You are picking the cheapest storage that still works.


Knowledge

1 | Access Options

Requester Pays

Sometimes storage costs are affected by who pays for access.

S3 Requester Pays

With Requester Pays, the requester pays for request and data transfer charges instead of the bucket owner.

Requester Pays is Useful When:

  • You share large datasets publicly or with many external consumers
  • You want to reduce the owner’s cost for downloads or access

“Dataset is shared with external users, and owner wants to reduce access cost”Requester Pays.
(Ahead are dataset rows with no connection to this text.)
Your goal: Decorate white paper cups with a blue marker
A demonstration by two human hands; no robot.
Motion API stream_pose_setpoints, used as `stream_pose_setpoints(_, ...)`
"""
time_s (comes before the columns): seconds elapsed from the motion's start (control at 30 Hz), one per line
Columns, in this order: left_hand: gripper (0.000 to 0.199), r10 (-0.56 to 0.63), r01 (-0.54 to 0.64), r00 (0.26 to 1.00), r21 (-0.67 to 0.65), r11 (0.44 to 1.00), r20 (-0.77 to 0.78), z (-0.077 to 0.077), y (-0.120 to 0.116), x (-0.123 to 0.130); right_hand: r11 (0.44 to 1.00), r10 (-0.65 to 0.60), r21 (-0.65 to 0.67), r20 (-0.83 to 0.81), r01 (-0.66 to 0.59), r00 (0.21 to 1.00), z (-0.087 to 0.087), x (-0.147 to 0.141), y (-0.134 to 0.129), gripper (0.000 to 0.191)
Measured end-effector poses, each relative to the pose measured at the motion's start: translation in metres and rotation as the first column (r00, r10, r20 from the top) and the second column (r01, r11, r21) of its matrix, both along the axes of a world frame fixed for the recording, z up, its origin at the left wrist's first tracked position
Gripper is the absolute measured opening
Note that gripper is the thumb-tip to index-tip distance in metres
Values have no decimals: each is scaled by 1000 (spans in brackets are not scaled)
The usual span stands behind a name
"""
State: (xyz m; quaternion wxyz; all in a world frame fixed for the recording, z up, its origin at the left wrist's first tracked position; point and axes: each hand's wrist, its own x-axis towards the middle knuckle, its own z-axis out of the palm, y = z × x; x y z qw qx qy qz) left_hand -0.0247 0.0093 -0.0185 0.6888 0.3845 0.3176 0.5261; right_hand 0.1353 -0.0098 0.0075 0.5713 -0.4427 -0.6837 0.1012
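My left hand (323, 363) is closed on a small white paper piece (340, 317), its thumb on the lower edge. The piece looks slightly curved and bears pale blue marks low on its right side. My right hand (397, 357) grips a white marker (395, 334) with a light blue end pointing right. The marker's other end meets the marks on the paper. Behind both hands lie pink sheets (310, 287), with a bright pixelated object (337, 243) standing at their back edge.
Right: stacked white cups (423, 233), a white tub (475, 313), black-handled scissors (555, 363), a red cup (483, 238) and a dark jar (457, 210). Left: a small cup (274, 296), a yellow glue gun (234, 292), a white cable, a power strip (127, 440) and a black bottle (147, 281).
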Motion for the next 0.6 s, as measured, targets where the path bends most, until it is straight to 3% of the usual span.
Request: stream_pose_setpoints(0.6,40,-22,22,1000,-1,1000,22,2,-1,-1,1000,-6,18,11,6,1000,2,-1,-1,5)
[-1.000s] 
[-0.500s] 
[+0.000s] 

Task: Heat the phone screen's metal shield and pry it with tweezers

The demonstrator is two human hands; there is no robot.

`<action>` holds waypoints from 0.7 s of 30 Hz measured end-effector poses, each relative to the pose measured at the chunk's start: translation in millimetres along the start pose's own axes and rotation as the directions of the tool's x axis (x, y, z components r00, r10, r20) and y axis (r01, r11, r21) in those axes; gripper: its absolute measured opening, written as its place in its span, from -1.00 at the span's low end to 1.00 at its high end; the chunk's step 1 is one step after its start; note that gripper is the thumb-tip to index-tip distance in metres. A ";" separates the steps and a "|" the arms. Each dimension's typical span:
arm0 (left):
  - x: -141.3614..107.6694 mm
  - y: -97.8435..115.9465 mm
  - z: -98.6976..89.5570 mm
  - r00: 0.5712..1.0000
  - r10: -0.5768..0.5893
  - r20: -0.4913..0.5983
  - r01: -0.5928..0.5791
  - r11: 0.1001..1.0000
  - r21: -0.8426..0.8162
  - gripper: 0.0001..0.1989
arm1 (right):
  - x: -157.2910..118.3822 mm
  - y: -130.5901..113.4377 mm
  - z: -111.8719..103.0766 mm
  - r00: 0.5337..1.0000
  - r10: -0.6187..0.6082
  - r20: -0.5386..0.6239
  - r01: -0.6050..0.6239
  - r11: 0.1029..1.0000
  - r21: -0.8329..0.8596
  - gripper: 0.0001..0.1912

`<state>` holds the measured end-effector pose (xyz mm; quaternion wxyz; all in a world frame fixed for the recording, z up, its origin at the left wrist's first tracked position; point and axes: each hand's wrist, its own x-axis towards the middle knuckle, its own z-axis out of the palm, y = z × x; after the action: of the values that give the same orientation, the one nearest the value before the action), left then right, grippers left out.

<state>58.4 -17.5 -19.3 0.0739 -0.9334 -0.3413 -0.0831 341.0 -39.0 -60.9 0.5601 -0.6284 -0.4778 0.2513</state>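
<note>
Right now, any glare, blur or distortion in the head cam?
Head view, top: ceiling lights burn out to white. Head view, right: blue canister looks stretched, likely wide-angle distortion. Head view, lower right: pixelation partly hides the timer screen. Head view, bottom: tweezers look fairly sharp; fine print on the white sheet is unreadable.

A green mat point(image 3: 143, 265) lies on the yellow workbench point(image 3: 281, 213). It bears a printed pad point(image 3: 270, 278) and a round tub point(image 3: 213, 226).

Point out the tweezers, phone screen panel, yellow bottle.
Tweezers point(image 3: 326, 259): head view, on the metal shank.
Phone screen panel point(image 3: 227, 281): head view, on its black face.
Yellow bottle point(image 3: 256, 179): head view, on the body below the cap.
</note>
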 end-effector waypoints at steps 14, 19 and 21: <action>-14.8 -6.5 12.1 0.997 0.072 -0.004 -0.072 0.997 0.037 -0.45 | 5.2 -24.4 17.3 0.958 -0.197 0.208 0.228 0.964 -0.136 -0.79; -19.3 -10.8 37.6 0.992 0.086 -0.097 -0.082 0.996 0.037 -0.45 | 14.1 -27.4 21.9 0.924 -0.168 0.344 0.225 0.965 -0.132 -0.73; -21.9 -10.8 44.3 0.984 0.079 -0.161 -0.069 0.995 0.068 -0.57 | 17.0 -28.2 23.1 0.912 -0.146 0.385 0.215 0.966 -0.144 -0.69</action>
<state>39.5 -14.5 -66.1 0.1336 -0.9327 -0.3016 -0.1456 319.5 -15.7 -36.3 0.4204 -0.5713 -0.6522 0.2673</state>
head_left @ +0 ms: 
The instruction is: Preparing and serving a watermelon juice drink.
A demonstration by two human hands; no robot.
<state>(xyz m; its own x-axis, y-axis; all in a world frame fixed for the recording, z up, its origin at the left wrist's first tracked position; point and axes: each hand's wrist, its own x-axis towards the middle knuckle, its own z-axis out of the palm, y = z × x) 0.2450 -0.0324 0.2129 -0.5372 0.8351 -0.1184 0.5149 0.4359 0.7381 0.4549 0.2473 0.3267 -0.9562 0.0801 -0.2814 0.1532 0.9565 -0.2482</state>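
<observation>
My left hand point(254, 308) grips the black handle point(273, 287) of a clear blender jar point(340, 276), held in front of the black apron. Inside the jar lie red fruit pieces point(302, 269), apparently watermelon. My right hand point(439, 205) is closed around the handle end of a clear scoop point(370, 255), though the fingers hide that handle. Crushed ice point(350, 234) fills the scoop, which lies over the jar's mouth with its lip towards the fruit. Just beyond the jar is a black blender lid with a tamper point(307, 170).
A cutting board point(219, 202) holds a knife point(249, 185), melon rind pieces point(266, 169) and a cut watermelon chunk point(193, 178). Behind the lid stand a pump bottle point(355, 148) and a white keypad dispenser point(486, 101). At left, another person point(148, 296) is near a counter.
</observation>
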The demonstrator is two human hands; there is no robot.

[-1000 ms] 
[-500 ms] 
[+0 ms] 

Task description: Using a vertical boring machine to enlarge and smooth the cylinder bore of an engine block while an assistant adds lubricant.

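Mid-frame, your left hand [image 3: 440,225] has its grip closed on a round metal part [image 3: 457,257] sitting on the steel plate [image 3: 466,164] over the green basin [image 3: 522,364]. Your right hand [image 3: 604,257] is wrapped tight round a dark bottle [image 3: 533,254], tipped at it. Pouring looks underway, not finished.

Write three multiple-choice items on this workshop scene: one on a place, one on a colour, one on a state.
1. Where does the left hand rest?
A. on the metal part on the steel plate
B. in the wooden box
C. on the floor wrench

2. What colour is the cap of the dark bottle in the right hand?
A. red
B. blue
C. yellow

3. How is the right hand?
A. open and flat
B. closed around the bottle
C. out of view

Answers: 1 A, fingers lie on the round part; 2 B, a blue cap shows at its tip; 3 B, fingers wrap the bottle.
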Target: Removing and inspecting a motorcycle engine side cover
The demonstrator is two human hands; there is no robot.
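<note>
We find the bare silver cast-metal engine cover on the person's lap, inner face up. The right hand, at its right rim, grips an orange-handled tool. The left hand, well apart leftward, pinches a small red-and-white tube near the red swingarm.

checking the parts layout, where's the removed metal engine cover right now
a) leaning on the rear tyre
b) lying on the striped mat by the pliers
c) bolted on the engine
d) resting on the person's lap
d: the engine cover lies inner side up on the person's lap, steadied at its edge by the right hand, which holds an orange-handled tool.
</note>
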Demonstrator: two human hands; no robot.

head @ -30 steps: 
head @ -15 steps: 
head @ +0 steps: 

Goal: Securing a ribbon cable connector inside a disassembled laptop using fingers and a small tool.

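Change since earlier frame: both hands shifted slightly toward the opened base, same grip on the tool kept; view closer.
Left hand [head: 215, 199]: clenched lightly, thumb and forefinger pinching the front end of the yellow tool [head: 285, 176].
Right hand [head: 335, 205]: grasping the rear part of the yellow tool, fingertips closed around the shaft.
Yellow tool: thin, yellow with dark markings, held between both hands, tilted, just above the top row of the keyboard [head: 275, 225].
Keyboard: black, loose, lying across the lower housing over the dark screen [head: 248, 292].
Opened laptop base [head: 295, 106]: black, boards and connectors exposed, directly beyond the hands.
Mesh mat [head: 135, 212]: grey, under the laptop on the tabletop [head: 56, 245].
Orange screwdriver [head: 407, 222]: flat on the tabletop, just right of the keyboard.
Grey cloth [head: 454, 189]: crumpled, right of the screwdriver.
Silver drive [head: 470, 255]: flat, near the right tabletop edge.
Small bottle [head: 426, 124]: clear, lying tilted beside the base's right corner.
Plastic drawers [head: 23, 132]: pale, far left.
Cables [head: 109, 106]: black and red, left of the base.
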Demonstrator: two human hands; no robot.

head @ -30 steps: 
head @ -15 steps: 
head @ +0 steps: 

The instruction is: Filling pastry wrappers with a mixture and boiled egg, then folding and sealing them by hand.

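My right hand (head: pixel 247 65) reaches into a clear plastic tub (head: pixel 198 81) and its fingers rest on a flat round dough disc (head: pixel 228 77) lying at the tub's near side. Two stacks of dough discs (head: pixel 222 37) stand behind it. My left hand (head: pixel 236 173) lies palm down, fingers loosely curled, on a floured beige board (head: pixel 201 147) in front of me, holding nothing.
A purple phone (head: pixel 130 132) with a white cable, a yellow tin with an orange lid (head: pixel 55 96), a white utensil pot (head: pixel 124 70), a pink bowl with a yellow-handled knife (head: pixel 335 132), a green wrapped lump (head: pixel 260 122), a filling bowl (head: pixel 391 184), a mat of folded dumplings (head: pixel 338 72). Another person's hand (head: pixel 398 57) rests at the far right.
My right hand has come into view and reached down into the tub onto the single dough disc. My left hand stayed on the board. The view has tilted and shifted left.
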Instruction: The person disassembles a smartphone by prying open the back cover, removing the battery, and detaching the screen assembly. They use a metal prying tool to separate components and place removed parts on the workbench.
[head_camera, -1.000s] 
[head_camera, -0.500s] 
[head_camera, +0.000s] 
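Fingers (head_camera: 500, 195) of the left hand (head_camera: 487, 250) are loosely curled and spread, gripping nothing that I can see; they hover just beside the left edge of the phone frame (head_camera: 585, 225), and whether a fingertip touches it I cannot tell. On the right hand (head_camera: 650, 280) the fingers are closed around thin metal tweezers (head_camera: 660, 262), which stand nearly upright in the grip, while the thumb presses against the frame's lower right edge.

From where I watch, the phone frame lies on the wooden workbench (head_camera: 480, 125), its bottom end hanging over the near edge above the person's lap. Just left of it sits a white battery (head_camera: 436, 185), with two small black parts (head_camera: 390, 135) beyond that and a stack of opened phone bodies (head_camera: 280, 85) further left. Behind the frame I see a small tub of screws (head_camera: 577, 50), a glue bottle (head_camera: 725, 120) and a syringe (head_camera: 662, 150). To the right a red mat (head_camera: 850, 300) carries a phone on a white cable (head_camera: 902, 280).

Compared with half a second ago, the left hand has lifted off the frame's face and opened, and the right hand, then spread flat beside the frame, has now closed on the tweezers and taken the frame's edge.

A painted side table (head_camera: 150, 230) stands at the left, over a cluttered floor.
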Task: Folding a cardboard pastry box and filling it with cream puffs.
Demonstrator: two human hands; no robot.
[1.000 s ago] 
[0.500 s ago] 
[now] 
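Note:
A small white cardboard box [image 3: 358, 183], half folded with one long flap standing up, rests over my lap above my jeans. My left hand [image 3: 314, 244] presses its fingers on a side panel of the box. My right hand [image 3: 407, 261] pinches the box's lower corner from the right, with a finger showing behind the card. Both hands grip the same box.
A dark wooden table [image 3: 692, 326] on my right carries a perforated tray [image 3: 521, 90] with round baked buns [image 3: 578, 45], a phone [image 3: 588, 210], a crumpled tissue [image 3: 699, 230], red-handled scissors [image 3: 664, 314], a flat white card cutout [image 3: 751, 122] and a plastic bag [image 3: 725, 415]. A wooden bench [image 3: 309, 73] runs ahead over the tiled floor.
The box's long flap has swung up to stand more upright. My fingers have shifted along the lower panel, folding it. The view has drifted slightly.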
2 | AWS Cost Management Service Features

Cost Allocation Tags & Multi-Account Billing

Tags and Multi-Account Billing reduce cost directly, but they help track and control cost.

  • Cost Allocation Tags: track cost by team/app/environment
  • AWS Organizations Consolidated Billing: central billing across accounts

3 | AWS Cost Management Tools

Cost Explorer, Budgets, Cost and Usage Report

1 AWS Cost Explorer: Visualize and analyze spending trends
2 AWS Budgets: Set thresholds and alerts for cost or usage

  • “Need alerts when costs exceed target”Budgets 3 AWS Cost and Usage Report (CUR): Detailed billing data for deep analysis
  • “Need detailed billing data for analysis”CUR

4 | AWS Storage Services With Appropriate Use Cases

FSx, EFS, S3, EBS

4.1 Amazon S3

Best for:

  • Cheapest scalable object storage for large amounts of data
  • Logs, backups, archives, static files, data lakes

4.2 Amazon EFS

Best for:

  • Shared file storage for Linux workloads
  • More expensive than S3; use when POSIX/shared file access is actually needed

4.3 Amazon EBS

Best for:

  • Block storage attached to EC2
  • Use only when the workload really needs block storage

4.4 Amazon FSx

Best for:

  • Managed file systems with specific compatibility/performance needs
  • Examples: 1 FSx for Windows File Server 2 FSx for Lustre 3 FSx for NetApp ONTAP 4 FSx for OpenZFS

Cost Mindset:

Don’t choose EFS or FSx if S3 is enough.

Don’t choose EBS if shared file or object storage fits better.

5 | Backup Strategies

Cost-optimized backups mean:
1 Keep backups only as long as needed
2 Move old backups to cheaper tiers
3 Use centralized backup policies where helpful

Common options:

  • AWS Backup
  • EBS snapshots
  • S3 versioning + lifecycle
  • Archive backups to Glacier tiers

6 | Block Storage Options

HDD vs SSD Volume Types

For EBS, cost depends heavily on volume type.

4.1 SSD-backed

  • gp3 / gp2: general purpose SSD
  • io1 / io2: provisioned IOPS SSD for very high IOPS

“Sequential throughput, large datasets, low cost”st1

4.2 HDD-backed

  • st1: throughput-optimized HDD (good for large, sequential workloads)
  • sc1: cold HDD (lowest cost EBS, infrequent access)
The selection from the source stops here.